> [Your objective]:
Give again, unaltered, the lines of the listing below that run from the line having "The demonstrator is" through the line having "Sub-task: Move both".

> [Listed entries]:
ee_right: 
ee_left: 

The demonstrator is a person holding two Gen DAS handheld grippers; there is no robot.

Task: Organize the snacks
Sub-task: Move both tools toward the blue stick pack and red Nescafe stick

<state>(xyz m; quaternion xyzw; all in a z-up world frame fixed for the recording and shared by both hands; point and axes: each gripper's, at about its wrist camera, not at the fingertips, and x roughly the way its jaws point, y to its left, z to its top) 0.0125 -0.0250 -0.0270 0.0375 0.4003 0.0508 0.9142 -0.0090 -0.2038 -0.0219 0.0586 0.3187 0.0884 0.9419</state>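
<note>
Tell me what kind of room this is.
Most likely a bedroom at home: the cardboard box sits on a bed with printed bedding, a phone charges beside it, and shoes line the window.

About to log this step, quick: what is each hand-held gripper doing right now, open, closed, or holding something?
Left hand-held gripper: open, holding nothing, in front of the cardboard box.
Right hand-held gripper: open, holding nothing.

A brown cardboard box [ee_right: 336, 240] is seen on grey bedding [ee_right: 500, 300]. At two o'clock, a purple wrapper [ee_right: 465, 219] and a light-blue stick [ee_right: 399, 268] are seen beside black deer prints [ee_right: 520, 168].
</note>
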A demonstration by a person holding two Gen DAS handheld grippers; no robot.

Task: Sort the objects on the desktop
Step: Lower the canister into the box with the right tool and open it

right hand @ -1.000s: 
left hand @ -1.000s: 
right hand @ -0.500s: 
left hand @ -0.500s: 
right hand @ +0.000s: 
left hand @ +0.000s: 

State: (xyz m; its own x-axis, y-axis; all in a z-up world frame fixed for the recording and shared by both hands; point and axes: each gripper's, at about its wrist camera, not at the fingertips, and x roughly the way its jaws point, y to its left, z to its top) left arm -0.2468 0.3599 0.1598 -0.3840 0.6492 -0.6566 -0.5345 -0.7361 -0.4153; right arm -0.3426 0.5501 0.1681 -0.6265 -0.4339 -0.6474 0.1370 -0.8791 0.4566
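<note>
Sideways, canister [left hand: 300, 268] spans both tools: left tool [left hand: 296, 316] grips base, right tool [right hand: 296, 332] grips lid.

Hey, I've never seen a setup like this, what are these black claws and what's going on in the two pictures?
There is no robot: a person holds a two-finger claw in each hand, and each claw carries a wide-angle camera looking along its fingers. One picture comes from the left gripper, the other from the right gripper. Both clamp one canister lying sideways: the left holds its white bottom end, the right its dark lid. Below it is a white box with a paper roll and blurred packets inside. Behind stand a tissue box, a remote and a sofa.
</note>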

> [Your response]:
The demonstrator is a person holding two Gen DAS handheld grippers; there is no robot.

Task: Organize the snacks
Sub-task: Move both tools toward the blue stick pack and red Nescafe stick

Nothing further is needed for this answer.